Specifically, the present embodiment is based on the software function Coupling: the control point is selected, namely the reference point is selected as the control point, and the coupled surface, namely the hub bolt hole surface, is selected to be coupled. That is, the reference point controls the several hub bolt hole surfaces, and then the effect exerted on the reference point is converted into the effect exerted on the hub bolt hole surfaces.

Step S40, applying a dynamic load to the coupled reference point.

In step S50, the dynamic load is decomposed into static loads that are applied successively at predetermined angles.

As shown in fig. 3, the dynamic load applied in the circumferential direction perpendicular to the hub axis (the perpendicular point is a reference point) is decomposed into static loads applied one after another every 5 degrees.

The number of static analysis steps can be written as n, and the load applied at every two analysis steps is 180/n. The dynamic load is decomposed into the static loads which are applied successively at preset angles, so that the dynamic load of the whole circumference is divided into a plurality of static loads to realize equivalent substitution of the dynamic load, the difficulty of applying the dynamic load is reduced, and the time for calculating dynamic analysis is reduced.

Wherein the static load is determined according to the torque of the hub and X. Specifically, the static load is a ratio of the torque to X, and X is a distance X from a reference point to a mounting surface under the hub.
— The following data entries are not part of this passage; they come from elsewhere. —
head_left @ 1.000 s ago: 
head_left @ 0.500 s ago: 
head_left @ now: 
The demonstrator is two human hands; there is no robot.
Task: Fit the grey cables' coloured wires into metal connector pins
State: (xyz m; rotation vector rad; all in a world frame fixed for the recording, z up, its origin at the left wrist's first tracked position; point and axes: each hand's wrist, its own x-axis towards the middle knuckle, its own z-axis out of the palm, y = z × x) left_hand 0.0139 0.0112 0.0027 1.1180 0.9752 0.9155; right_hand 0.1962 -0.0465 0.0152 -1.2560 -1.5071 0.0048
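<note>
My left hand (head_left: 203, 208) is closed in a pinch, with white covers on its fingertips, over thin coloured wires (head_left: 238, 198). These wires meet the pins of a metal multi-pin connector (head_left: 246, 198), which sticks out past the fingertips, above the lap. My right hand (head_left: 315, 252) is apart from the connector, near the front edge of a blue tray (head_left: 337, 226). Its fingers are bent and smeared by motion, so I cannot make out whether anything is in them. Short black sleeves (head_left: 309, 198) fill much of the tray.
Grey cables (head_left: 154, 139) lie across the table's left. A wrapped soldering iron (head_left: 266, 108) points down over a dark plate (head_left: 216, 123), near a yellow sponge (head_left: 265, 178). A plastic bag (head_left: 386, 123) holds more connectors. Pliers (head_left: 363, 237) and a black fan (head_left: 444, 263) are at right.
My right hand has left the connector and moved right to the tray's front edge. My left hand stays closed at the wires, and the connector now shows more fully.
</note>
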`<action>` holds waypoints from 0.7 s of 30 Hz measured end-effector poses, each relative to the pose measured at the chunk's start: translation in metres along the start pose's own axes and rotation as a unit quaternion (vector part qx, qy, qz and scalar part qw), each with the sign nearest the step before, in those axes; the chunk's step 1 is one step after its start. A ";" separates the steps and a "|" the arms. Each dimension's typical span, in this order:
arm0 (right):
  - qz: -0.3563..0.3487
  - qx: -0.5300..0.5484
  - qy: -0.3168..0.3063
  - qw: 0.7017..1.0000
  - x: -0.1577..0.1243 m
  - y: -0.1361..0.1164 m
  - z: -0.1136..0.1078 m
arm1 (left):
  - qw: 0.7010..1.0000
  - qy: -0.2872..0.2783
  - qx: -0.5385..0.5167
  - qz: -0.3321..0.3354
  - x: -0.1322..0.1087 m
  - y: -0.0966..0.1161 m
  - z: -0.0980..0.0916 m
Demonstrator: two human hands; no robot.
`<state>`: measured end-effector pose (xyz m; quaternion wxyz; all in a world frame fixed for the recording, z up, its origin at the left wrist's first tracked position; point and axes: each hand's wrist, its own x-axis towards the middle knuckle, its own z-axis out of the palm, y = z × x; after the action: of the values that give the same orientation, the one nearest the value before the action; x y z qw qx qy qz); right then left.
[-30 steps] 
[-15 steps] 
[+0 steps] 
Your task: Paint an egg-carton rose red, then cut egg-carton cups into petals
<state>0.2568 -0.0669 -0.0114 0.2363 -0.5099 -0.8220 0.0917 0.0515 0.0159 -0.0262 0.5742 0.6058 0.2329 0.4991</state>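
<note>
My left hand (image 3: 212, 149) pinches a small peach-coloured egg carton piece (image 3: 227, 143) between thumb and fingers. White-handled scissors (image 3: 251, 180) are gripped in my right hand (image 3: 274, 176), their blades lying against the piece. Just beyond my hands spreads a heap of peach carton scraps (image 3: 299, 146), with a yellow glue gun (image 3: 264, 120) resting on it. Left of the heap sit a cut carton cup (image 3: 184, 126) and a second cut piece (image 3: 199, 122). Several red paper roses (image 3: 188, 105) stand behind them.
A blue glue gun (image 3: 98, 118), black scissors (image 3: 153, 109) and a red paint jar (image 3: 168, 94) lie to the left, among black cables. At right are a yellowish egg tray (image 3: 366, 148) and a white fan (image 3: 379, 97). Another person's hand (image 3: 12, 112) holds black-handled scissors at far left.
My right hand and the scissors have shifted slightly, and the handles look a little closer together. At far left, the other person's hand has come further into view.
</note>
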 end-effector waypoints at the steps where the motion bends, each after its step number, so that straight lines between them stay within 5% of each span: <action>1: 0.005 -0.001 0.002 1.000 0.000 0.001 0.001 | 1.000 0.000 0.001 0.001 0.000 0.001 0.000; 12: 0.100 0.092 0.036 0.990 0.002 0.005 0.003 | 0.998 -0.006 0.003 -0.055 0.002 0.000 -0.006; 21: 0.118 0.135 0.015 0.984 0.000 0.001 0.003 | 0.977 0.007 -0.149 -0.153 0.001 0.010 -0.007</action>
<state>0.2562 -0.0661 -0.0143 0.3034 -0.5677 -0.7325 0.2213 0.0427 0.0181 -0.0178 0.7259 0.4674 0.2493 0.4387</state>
In an embodiment provided by the present invention, decomposing the dynamic load into static loads that are applied successively at preset angles includes:

for the wheel hub with the number of bolt holes being double, the number of static analysis steps is 36, and the load is applied to the direction of 180 degrees from the direction of 0 degree;

for a hub with a singular number of bolt holes, the number of static analysis steps established was 72, and the load was applied from the 0 degree direction to the 360 degree direction.
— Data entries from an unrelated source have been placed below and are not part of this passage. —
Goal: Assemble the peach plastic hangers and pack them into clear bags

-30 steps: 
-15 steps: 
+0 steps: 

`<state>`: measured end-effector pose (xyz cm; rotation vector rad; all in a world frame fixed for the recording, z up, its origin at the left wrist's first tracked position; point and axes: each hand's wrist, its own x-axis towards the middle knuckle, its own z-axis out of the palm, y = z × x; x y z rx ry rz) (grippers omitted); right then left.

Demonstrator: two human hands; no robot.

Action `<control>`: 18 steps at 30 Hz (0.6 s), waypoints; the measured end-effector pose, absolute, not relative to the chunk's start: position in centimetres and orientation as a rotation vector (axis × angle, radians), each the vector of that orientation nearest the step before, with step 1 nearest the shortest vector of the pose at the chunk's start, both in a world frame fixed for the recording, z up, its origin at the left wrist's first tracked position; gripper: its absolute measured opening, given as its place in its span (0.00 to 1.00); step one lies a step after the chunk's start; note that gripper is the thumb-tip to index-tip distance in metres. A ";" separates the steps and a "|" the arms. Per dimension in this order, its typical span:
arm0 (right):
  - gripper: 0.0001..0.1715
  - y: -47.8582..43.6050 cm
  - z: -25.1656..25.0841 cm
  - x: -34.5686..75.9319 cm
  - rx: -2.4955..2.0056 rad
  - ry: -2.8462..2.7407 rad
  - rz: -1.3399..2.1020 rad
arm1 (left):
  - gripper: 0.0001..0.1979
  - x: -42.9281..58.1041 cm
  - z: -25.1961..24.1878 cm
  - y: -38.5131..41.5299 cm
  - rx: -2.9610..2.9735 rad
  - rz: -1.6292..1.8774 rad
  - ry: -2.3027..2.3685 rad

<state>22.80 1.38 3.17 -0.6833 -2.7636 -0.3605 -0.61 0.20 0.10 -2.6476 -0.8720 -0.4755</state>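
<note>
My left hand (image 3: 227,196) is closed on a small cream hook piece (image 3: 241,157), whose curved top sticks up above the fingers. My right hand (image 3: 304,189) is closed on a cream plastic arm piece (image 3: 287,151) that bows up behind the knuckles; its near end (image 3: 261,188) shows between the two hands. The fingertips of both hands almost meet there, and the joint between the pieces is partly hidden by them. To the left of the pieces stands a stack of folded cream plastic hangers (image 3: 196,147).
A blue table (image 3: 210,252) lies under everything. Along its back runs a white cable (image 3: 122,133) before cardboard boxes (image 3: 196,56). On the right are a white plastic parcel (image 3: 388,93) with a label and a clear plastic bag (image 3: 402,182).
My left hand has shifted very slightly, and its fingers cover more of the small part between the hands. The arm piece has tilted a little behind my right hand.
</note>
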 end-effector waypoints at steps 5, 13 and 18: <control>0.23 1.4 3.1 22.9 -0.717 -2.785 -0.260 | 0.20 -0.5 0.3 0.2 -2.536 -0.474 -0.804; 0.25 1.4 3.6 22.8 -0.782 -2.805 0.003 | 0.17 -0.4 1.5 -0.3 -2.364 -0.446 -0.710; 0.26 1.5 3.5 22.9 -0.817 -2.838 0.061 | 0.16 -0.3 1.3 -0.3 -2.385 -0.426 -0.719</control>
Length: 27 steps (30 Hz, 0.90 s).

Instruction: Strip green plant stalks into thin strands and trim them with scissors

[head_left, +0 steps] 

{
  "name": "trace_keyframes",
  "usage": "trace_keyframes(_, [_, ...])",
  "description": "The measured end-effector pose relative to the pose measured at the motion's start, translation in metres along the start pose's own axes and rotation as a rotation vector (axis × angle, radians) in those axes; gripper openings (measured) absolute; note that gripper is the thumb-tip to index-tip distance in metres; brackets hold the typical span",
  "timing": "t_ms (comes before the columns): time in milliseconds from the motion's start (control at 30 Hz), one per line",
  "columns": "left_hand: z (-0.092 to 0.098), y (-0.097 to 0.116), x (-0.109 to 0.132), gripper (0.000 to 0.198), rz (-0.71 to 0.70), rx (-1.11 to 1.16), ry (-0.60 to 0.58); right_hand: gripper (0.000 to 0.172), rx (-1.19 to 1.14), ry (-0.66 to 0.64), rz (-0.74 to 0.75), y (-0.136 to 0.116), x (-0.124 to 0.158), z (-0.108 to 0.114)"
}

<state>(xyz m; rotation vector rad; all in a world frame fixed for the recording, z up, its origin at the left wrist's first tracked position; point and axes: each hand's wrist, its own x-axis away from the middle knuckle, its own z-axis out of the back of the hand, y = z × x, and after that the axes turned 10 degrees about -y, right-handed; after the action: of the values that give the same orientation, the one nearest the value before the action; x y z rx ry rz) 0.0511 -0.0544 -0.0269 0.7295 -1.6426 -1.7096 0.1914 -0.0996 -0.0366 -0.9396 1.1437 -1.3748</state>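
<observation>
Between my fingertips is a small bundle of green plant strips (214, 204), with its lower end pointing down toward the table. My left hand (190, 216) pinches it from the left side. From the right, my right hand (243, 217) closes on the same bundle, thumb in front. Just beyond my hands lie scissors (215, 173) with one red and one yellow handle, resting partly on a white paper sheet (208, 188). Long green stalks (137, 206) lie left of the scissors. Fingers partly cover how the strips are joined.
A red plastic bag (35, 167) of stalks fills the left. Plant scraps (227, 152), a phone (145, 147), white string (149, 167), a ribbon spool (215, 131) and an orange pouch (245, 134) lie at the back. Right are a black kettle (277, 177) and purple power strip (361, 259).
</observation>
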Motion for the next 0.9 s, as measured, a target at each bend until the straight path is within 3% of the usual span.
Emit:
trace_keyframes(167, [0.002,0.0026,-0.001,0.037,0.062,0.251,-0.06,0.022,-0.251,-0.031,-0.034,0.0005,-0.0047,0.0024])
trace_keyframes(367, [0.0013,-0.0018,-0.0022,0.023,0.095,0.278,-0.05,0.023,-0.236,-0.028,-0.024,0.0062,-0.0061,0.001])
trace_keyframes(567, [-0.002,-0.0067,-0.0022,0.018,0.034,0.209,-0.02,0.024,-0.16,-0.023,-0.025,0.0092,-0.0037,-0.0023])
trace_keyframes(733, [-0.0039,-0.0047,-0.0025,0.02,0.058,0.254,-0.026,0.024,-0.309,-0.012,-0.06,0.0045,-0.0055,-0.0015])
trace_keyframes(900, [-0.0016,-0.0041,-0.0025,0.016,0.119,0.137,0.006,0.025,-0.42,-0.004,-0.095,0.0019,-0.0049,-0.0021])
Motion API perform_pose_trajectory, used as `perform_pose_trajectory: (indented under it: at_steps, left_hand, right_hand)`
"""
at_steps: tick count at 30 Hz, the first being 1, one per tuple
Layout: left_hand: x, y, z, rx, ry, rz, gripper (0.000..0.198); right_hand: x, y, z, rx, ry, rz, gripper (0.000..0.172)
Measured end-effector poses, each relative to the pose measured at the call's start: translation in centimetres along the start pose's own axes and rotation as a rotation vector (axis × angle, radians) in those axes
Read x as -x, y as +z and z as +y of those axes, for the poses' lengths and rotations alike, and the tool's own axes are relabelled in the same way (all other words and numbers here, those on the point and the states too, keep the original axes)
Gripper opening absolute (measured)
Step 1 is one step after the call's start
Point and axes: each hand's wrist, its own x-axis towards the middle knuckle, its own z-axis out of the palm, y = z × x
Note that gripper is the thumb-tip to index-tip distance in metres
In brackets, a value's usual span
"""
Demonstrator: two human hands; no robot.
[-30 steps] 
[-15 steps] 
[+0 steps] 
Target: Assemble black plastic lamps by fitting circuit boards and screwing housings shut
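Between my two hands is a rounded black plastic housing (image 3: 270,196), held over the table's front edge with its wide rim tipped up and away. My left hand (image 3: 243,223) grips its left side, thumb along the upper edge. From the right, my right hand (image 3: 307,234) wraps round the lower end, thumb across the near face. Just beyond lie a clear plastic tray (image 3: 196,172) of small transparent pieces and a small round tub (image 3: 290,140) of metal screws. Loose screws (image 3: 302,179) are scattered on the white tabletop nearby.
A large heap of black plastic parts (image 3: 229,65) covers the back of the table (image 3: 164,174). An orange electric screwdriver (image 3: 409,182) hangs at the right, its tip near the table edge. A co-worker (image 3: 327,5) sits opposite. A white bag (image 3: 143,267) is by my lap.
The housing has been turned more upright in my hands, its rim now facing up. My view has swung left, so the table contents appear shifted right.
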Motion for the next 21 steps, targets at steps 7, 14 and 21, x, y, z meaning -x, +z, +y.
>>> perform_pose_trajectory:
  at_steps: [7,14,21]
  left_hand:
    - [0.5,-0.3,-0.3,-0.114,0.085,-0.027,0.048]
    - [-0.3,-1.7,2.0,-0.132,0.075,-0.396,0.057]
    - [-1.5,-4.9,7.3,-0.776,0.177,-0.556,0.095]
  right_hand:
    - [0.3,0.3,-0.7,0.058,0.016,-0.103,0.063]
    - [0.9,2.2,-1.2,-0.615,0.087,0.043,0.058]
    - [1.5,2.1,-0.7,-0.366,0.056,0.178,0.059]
In step S60, a global vertical downward gravitational acceleration is applied.

In the structural analysis process, a more important problem of "imposing constraints on the structural body" exists. Different constraints are applied to the structural body, and under the same load, the structural analysis result is different. In the mechanical analysis, the motion of an object may be limited in six ways, including movement in three dimensions (X, Y, Z) (linear motion) and rotation in three dimensions (X, Y, Z) (rotation around three directions).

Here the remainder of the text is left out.